Moritz Von Oswald, c'est comme une équation mathématique du 3ème degré : ça fait peur, ça intrigue et une fois qu'on l'a comprise, on se sent surpuissant. Le Goethe Institut de Bruxelles Meakusme ont choisi le Recyclart pour donner à cet Einstein de la musique électronique une carte blanche le temps d'une soirée exceptionnelle. Une audace qui n'est pas passée inaperçue. L'ancienne gare lugubre de Bruxelles grouillait de mélomanes et de curieux qui voulaient voir le maître berlinois.


On connait finalement peu Moritz Von Oswald. Lui qui est pourtant l'un des précurseurs et toujours l'un des chefs de file d'une musique électronique intellectuelle. Considéré comme l'un des créateurs du prestigieux label Basic Channel, on le connait désormais surtout pour sa nouvelle formation Moritz Von Oswald Trio. C'est d'ailleurs eux qui ouvrirent le bal par leurs expériences soniques déroutantes.
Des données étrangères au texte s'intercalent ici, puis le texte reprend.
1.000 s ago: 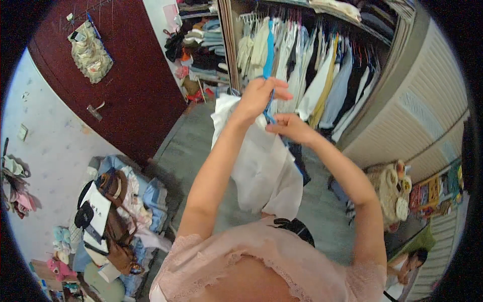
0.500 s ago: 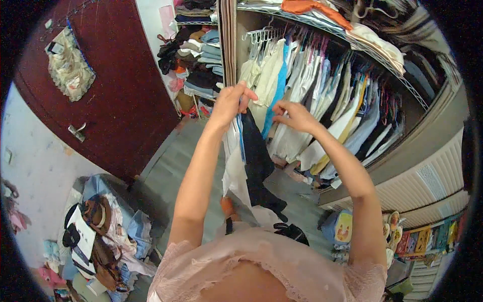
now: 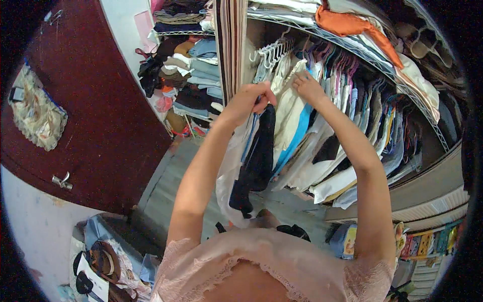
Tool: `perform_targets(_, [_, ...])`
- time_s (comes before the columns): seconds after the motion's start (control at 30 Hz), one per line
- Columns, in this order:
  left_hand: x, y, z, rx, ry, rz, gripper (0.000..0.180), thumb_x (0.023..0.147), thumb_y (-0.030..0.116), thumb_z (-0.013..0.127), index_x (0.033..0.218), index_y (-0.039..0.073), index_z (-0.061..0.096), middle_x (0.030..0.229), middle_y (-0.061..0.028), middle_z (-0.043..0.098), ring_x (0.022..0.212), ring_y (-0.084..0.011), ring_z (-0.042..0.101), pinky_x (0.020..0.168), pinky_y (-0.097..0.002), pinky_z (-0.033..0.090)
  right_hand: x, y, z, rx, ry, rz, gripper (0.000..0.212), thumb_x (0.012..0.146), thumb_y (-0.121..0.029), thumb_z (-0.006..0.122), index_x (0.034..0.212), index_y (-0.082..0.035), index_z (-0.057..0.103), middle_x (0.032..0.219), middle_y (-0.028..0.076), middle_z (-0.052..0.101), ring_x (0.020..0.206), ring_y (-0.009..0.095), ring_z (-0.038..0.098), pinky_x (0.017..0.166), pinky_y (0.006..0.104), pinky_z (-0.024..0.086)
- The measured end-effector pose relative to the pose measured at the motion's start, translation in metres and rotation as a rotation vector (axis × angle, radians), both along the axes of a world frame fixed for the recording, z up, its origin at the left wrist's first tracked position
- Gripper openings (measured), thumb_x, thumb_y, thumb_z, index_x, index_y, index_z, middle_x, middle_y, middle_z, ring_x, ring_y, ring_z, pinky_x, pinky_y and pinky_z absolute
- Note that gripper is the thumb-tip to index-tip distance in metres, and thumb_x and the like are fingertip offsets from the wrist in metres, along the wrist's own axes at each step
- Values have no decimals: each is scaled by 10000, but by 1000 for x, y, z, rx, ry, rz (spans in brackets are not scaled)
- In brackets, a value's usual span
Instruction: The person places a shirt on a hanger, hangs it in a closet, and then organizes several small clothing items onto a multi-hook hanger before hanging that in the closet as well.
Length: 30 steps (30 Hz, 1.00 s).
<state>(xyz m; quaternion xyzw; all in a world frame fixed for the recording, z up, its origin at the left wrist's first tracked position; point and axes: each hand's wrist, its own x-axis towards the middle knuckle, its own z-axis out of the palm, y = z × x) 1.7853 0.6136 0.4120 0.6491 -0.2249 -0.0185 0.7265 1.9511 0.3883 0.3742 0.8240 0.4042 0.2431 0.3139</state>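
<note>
My left hand (image 3: 251,102) is closed around the tops of a black garment (image 3: 256,156) and a sheer white one (image 3: 229,166). Both hang down in front of me, with a thin blue strip between them. What the fist grips at the top is mostly hidden. At the wardrobe rail, my right hand (image 3: 309,89) has its fingers bent on the upper part of a cream garment (image 3: 289,113). A bright blue garment (image 3: 298,132) hangs just right of the cream one.
A white multi-hook hanger (image 3: 274,52) hangs at the rail's left end. Above runs a wire shelf (image 3: 347,38) with an orange cloth (image 3: 352,25). Folded clothes (image 3: 204,70) fill shelves beyond the striped curtain (image 3: 230,45). A dark red door (image 3: 95,110) stands left; hats and clothes (image 3: 108,261) are piled below it.
My right hand has moved up and forward onto the cream garment. My left hand, with the black and white garments, has shifted right, nearer the rail. The view has turned and come closer to the wardrobe.
</note>
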Motion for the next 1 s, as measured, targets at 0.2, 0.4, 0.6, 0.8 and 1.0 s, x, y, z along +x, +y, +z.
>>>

Accompagné par deux comparses, le berlinois s'installe dans son fauteuil, face à des centaines de putters et de boutons. Habillé en Gary Numan des années 2010, Moritz Von Oswlad hoche à peine la tête et jette quelques maigres coups d'œil autour de lui.


(Le MVO Trio en 2009, pour vous faire une idée)


Les mélodies s'installent lentement et le beat percute en douceur. Les morceaux de MVOT ont tendance à tâter le terrain avant de s'engager. L'oreille doit s'acclimater, se mettre au diapason d'un son atypique. L'auditeur n'en est que plus enivré lorsque, sans crier gare, l'enveloppe sonore se déchire sous le poids des déferlements percussionnistes que le batteur crée au moyen d'instruments étranges pour nous amener vers des émotions que l'on n'imaginait pas ressentir. Tout en subtilité, le trio voyage des grands espaces sibériens vers les rues new-yorkaises acides. La musique s'arrête, le choc est là. On en arrive à scruter le silence, comme s'il était un prolongement.

Moritz Von Oswlad se retrouve alors seul. Puis, face à lui apparait Paul St. Hilaire, mieux connu sous le nom de Tikiman, cet homme étrange qui aime poser sa voix bercée par le reggae sur des beats techno (il a, par exemple, collaboré avec le groupe Moderat pour la chanson Slow Match). Le mélange est étrange. Sur scène, un allemand froid, rigide, enfermé dans son costume-cravate donne la réplique techno à un chanteur reggae, enflammé, agrippant le micro comme s'il s'agissait d'un bon gros bédo. La musique de MVO s'impose plus rapidement que lors de sa prestation précédente, en cause le swag et la voix de l'excellent Tikiman. Cette étrange mixture est aussi surprenante qu'addictive. En plus de l'efficacité de telles mélodies, on reste ébahi devant la structure complexe qu'adopte la musique de MVO. Le rythme évolue et se transforme. D'un beat simple, il passe, sans peine et sans gène, à une rythmique dub pour ensuite revenir à un battement binaire. Tikiman et son flow gracieux évanouit ceux qui restent encore debout. A la fin du live, le public en redemande. Moritz est un peu géné, Tikiman semble surpris. Un rappel (imprévu ?) retournera une dernière fois l'encéphale des bruxellois.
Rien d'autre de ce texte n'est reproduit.